With the increase in product personalisation what were once products are now services, especially in the travel, tourism and hospitality industry.
This has implications on how review websites operate. If the customer really did ask for salt on their chips they can't complain about the taste.
If the customer really did only give 30 minutes to cross from one side of the airport to another they can't complain about missing their connection.
Of course a travel supplier must make an effort to stop a customer buying a combination that really isn't practical - but ultimately the customer may choose not to take that advice and the supplier is left in a very difficult position of turning away business or accepting a booking that might result in the customer having a poor experience.
Then we have the problem of expectation.

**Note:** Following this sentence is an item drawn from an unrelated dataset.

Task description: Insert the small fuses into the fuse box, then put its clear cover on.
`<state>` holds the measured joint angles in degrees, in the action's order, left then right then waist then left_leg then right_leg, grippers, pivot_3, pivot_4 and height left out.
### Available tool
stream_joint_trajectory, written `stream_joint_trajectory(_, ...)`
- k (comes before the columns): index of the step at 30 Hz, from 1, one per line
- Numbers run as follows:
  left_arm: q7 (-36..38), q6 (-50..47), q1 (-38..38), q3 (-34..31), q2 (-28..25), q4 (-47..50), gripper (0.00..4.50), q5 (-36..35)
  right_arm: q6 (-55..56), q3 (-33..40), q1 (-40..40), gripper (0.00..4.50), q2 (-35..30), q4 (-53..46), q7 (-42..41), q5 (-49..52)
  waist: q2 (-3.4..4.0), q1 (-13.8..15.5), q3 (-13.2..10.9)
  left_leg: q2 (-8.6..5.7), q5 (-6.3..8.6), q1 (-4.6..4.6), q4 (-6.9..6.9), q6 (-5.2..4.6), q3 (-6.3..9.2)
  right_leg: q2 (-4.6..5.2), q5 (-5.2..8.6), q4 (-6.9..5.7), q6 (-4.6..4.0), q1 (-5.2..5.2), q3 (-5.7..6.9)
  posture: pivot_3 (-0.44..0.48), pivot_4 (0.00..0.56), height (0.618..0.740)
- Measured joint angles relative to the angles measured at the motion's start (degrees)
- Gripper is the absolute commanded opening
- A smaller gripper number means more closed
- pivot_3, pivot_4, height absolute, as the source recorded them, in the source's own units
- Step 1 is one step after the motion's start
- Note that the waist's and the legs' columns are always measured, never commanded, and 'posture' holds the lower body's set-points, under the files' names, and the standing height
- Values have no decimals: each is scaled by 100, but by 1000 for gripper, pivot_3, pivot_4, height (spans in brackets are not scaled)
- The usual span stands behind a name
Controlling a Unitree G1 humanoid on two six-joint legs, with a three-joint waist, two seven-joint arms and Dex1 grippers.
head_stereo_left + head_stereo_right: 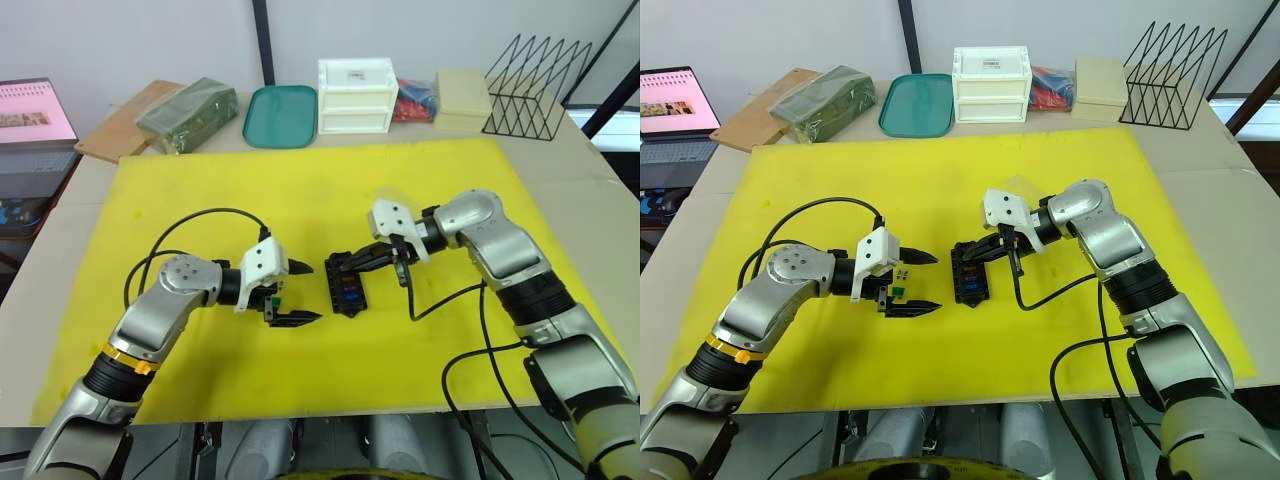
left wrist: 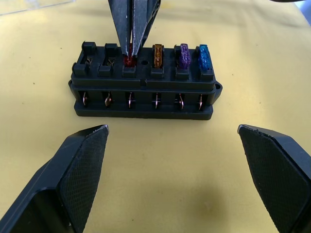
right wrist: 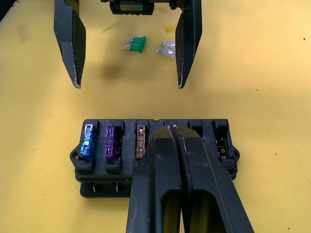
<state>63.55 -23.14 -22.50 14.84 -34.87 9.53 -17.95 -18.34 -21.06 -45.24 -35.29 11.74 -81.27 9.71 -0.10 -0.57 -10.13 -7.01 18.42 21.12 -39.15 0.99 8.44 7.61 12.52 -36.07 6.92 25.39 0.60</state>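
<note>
The black fuse box (image 1: 348, 287) lies on the yellow mat (image 1: 200, 200) between my two grippers. Blue (image 2: 203, 56), purple (image 2: 184, 53) and tan (image 2: 158, 55) small fuses stand in its slots. My right gripper (image 1: 346, 265) is shut on a red fuse (image 2: 129, 61), and holds it in the slot beside the tan one. My left gripper (image 1: 313, 292) hangs open just left of the box with nothing between its fingers. A green fuse (image 3: 138, 44) and a clear fuse (image 3: 166, 48) lie loose on the mat under it. The clear cover (image 1: 1017, 186) lies just behind my right gripper.
Along the back edge stand a white drawer box (image 1: 356, 95), a teal tray (image 1: 282, 116), a green packet (image 1: 187, 113), a beige box (image 1: 462, 98) and a black wire rack (image 1: 535, 88). A laptop (image 1: 35, 110) sits far left. Black cables loop beside both arms.
</note>
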Motion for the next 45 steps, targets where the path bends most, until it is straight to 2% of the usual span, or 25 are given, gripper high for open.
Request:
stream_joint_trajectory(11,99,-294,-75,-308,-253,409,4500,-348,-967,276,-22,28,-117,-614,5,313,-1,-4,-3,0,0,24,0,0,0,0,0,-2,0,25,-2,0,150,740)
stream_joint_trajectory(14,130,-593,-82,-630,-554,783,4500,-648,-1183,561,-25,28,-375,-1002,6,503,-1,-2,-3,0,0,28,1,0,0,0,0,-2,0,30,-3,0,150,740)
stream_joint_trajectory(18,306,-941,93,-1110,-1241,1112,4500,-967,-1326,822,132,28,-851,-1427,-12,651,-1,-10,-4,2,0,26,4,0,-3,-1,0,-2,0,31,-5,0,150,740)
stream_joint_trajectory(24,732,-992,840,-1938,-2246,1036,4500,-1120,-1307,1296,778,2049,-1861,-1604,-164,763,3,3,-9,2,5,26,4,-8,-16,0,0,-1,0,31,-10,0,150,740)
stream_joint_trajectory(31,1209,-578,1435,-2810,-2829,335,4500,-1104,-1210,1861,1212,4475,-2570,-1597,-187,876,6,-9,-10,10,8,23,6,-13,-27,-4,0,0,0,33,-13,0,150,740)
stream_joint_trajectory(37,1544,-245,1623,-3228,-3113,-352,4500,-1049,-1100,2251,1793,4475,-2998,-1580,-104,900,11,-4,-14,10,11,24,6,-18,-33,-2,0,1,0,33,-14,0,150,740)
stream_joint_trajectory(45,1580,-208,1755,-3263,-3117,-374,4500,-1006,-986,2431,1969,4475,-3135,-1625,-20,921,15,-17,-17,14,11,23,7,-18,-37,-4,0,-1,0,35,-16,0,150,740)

Much of what ends up as a negative review is because the customer expected a different level of service than what they purchased.
We constantly see negative coverage about low cost airlines such as Ryanair but really they are very good services at the price. In the UK some train journeys cost more!
Many expectation issues are actually cultural. Book a double bed in Germany and find out that it is more like a twin bed pushed together? Well that is how it is in Germany and not cause for a negative review, for example.
A proposed solution
The real problem with negative reviews is that the customer really did have a negative experience. Therefore the aim of a hotelier or other supplier shouldn't be in stopping negative reviews but stopping negative experiences in the first instance. Cure the cause not the symptom.
For example do customers know how German hotel beds are likely to be? *
The period between booking and pre-travel is normally used to sell more stuff to the customer. Sell them airport parking, sell them insurance, sell them an upgrade to something or other.
Instead, I propose that you use this time to start to set expectation. Start a conversation with the customer.
For example lets assume they are going to Germany. Show them two pictures of hotel beds side by side - one based on their cultural norm, one based on the German reality. Ask them which best matches what they have booked. Let them answer a series of five photo-based questions and if they have them all right then that is fine.
However if the customer scores most of them wrong then you know they are expecting something different to what you have sold them.
At this point you can get a human on the case and contact the customer to recalibrate their expectation (or sell them an upgrade that matches what they actually want).
Now that would be better than just having reviews AFTER travel, right?
At least the supplier can remove a cause of negative experiences while they still have the chance. Much better.
Such a strategy would also position review websites as being useful to suppliers rather than just as scorers of historical customer experiences that the supplier can't actually do anything about.
NB: * Walking in Germany make a good attempt to show what a German bed looks like - see picture.